## [WORK REQUIRED]
A verbatim transcript of the data below is required, images omitted.

## [DATASET CONTENT]
________________
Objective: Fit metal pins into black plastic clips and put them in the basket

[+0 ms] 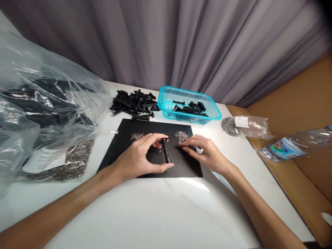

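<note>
**Black plastic part [166, 151] held by its ends in the left hand [138, 154], right hand [207, 148] at a pile of metal pins [182, 136]**

The part sits over the middle of the black mat [184, 167], its long side running toward the person. The left hand's grip is closed on it, thumb at the near end and fingers at the far end. The right hand's thumb and fingertips come close together at the near edge of the pins; whether its grip has one cannot be told.

A second pin pile [136, 137] lies on the mat beyond the left hand, and a single loose pin [160, 151] lies just left of the part. Past the mat, a heap of black parts [132, 103] lies beside a blue basket [192, 96] with more such parts inside.

On the left of the white worktop [129, 214] are a large clear bag [85, 83] with dark contents and a labelled bag of pins [77, 160]. To the right are a smaller bag [231, 126] of metal pieces and, by the cardboard [290, 103], a plastic bottle [286, 148] on its side. A grey curtain [145, 41] hangs behind.
</note>
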Demonstrator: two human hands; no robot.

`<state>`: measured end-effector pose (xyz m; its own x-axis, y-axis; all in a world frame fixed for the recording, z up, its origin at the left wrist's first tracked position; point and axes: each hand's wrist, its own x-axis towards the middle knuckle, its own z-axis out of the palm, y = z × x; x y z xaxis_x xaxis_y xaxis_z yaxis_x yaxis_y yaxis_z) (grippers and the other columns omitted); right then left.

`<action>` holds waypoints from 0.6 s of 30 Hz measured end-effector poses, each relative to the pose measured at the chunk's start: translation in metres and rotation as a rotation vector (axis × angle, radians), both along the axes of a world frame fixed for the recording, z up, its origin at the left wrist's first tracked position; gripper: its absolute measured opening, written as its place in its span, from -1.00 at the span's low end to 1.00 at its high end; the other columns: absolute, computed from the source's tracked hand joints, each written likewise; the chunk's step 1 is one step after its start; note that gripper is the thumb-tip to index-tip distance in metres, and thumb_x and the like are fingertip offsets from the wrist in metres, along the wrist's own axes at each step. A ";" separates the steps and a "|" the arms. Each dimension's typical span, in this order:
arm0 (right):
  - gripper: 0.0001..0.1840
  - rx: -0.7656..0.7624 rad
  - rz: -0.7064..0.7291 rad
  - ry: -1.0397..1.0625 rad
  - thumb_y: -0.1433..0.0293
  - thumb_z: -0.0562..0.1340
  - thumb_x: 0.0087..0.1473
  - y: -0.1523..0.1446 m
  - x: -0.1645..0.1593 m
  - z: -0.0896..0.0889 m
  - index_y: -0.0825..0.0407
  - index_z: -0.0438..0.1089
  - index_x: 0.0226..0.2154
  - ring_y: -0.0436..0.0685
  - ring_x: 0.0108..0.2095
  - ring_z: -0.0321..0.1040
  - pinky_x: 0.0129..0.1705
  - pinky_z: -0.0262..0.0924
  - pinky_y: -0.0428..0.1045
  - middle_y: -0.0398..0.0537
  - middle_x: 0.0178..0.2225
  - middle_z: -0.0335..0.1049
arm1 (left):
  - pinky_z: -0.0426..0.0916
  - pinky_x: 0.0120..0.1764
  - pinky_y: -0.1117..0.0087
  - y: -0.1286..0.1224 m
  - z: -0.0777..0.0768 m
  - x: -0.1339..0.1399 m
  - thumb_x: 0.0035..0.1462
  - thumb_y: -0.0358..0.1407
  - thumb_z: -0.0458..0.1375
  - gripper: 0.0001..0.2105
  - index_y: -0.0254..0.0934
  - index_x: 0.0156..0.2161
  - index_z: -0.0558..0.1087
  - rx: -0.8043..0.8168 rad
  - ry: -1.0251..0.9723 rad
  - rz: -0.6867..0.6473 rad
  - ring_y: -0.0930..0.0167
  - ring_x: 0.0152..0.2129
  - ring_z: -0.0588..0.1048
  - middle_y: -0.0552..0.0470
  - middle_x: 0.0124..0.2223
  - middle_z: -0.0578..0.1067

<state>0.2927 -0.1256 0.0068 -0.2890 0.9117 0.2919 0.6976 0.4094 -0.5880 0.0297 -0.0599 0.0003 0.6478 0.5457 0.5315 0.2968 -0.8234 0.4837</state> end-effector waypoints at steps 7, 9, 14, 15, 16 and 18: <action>-0.85 -0.060 -0.037 -0.020 0.36 0.21 0.36 -0.001 0.000 0.002 -0.05 0.53 -0.16 0.12 -0.21 0.44 -0.23 0.29 0.03 -0.05 -0.15 0.61 | 0.53 -0.11 0.27 0.000 -0.001 0.000 0.01 -0.09 0.43 -0.40 -0.21 0.12 0.39 -0.034 0.012 0.000 0.33 -0.26 0.57 -0.02 -0.12 0.56; -0.85 -0.066 -0.050 0.003 0.37 0.22 0.35 -0.001 0.000 0.002 -0.06 0.55 -0.16 0.10 -0.22 0.45 -0.26 0.28 0.01 -0.07 -0.15 0.61 | 0.53 -0.11 0.28 -0.001 -0.001 0.000 0.01 -0.09 0.43 -0.40 -0.22 0.12 0.39 -0.026 0.014 -0.004 0.33 -0.26 0.57 -0.02 -0.13 0.56; -0.83 -0.044 -0.046 0.017 0.37 0.24 0.34 -0.001 -0.001 0.005 -0.08 0.58 -0.15 0.10 -0.19 0.48 -0.28 0.28 0.00 -0.07 -0.15 0.61 | 0.53 -0.12 0.28 -0.001 -0.002 0.000 0.01 -0.09 0.44 -0.39 -0.23 0.12 0.39 -0.028 0.025 -0.013 0.33 -0.26 0.57 -0.02 -0.13 0.56; -0.83 -0.041 -0.045 0.014 0.37 0.24 0.34 -0.002 -0.002 0.005 -0.08 0.58 -0.15 0.11 -0.17 0.49 -0.28 0.29 0.00 -0.05 -0.12 0.60 | 0.53 -0.12 0.28 -0.001 -0.002 0.001 0.01 -0.09 0.44 -0.39 -0.23 0.12 0.40 -0.034 0.024 -0.012 0.33 -0.26 0.57 -0.01 -0.13 0.56; -0.82 -0.040 -0.043 0.016 0.36 0.24 0.34 -0.002 -0.002 0.006 -0.08 0.59 -0.15 0.11 -0.14 0.49 -0.28 0.29 0.00 -0.04 -0.10 0.59 | 0.54 -0.12 0.28 -0.001 -0.002 0.001 0.00 -0.09 0.44 -0.39 -0.22 0.12 0.40 -0.039 0.023 -0.011 0.33 -0.26 0.57 -0.01 -0.13 0.57; -0.83 -0.041 -0.041 0.035 0.36 0.24 0.33 -0.002 -0.003 0.007 -0.08 0.59 -0.16 0.12 -0.12 0.49 -0.29 0.29 -0.01 -0.04 -0.08 0.58 | 0.54 -0.11 0.28 0.000 -0.002 0.001 0.00 -0.09 0.44 -0.40 -0.22 0.12 0.41 -0.042 0.019 -0.009 0.33 -0.26 0.57 0.00 -0.14 0.57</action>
<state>0.2902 -0.1273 0.0137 -0.2420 0.9340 0.2629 0.6922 0.3560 -0.6278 0.0308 -0.0604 -0.0020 0.6626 0.5614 0.4959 0.2990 -0.8052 0.5121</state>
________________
## [RESULT OF THE EXERCISE]
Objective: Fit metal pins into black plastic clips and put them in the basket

[+0 ms] 

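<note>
**Black plastic part [166, 151] held by its ends in the left hand [138, 154], right hand [207, 148] at a pile of metal pins [182, 136]**

The part sits over the middle of the black mat [184, 167], its long side running toward the person. The left hand's grip is closed on it, thumb at the near end and fingers at the far end. The right hand's thumb and fingertips come close together at the near edge of the pins; whether its grip has one cannot be told.

A second pin pile [136, 137] lies on the mat beyond the left hand, and a single loose pin [160, 151] lies just left of the part. Past the mat, a heap of black parts [132, 103] lies beside a blue basket [192, 96] with more such parts inside.

On the left of the white worktop [129, 214] are a large clear bag [85, 83] with dark contents and a labelled bag of pins [77, 160]. To the right are a smaller bag [231, 126] of metal pieces and, by the cardboard [290, 103], a plastic bottle [286, 148] on its side. A grey curtain [145, 41] hangs behind.
</note>
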Demonstrator: two human hands; no robot.

`<state>`: measured end-effector pose (xyz m; its own x-axis, y-axis; all in a world frame fixed for the recording, z up, its origin at the left wrist's first tracked position; point and axes: each hand's wrist, its own x-axis towards the middle knuckle, its own z-axis out of the palm, y = z × x; x y z xaxis_x xaxis_y xaxis_z yaxis_x yaxis_y yaxis_z) (grippers and the other columns omitted); right then left.

`<action>` holds waypoints from 0.6 s of 30 Hz measured end-effector poses, each relative to the pose measured at the chunk's start: translation in metres and rotation as a rotation vector (axis × angle, radians), both along the axes of a world frame fixed for the recording, z up, its origin at the left wrist's first tracked position; gripper: its absolute measured opening, written as its place in its span, from -1.00 at the span's low end to 1.00 at its high end; the other columns: absolute, computed from the source's tracked hand joints, each written likewise; the chunk's step 1 is one step after its start; note that gripper is the thumb-tip to index-tip distance in metres, and thumb_x and the like are fingertip offsets from the wrist in metres, along the wrist's own axes at each step. A ";" separates the steps and a "|" the arms. Each dimension's typical span, in this order:
arm0 (right):
  - gripper: 0.0001..0.1840
  - rx: -0.7656..0.7624 rad
  - rz: -0.7064..0.7291 rad
  - ry: -1.0397..1.0625 rad
  - thumb_y: -0.1433..0.0293
  - thumb_z: -0.0562..0.1340
  - thumb_x: 0.0087..0.1473
  - y: -0.1523..0.1446 m
  - x: -0.1645..0.1593 m
  - z: -0.0896..0.0889 m
  - index_y: -0.0825..0.0407
  - index_z: -0.0438..0.1089
  - index_x: 0.0226..0.2154
  - ring_y: -0.0436..0.0685
  - ring_x: 0.0108..0.2095
  - ring_z: -0.0321..0.1040
  - pinky_x: 0.0129..0.1705
  - pinky_z: -0.0262..0.0924
  - pinky_y: -0.0428..0.1045
  - middle_y: -0.0398..0.0537
  - middle_x: 0.0178..0.2225
  - middle_z: -0.0335..0.1049
arm1 (left):
  - pinky_z: -0.0426..0.0916
  - pinky_x: 0.0120..0.1764
  - pinky_y: -0.1117..0.0087
  - y: -0.1286..0.1224 m
  - z: -0.0777..0.0768 m
  - x: -0.1339..0.1399 m
  - thumb_x: 0.0035..0.1462
  - thumb_y: -0.0358..0.1407
  - thumb_z: -0.0458..0.1375
  - gripper: 0.0001..0.2105
  - index_y: -0.0254..0.0934
  - index_x: 0.0156..0.2161
  - index_z: -0.0558..0.1087
  - rx: -0.8043..0.8168 rad
  - ry: -1.0251..0.9723 rad
  - rz: -0.6867..0.6473 rad
  - ring_y: -0.0930..0.0167
  - ring_x: 0.0152..0.2129
  - ring_z: -0.0588..0.1048
  - middle_y: -0.0552..0.0470
  - middle_x: 0.0124..0.2223
  - middle_z: -0.0578..0.1067

<state>0.2927 -0.1256 0.0068 -0.2890 0.9117 0.2919 0.6976 0.4094 -0.5880 0.0297 -0.0599 0.0003 0.6478 0.5457 0.5315 0.2968 -0.8234 0.4837</state> end-effector waypoints at steps 7, 9, 14, 15, 16 and 18: <action>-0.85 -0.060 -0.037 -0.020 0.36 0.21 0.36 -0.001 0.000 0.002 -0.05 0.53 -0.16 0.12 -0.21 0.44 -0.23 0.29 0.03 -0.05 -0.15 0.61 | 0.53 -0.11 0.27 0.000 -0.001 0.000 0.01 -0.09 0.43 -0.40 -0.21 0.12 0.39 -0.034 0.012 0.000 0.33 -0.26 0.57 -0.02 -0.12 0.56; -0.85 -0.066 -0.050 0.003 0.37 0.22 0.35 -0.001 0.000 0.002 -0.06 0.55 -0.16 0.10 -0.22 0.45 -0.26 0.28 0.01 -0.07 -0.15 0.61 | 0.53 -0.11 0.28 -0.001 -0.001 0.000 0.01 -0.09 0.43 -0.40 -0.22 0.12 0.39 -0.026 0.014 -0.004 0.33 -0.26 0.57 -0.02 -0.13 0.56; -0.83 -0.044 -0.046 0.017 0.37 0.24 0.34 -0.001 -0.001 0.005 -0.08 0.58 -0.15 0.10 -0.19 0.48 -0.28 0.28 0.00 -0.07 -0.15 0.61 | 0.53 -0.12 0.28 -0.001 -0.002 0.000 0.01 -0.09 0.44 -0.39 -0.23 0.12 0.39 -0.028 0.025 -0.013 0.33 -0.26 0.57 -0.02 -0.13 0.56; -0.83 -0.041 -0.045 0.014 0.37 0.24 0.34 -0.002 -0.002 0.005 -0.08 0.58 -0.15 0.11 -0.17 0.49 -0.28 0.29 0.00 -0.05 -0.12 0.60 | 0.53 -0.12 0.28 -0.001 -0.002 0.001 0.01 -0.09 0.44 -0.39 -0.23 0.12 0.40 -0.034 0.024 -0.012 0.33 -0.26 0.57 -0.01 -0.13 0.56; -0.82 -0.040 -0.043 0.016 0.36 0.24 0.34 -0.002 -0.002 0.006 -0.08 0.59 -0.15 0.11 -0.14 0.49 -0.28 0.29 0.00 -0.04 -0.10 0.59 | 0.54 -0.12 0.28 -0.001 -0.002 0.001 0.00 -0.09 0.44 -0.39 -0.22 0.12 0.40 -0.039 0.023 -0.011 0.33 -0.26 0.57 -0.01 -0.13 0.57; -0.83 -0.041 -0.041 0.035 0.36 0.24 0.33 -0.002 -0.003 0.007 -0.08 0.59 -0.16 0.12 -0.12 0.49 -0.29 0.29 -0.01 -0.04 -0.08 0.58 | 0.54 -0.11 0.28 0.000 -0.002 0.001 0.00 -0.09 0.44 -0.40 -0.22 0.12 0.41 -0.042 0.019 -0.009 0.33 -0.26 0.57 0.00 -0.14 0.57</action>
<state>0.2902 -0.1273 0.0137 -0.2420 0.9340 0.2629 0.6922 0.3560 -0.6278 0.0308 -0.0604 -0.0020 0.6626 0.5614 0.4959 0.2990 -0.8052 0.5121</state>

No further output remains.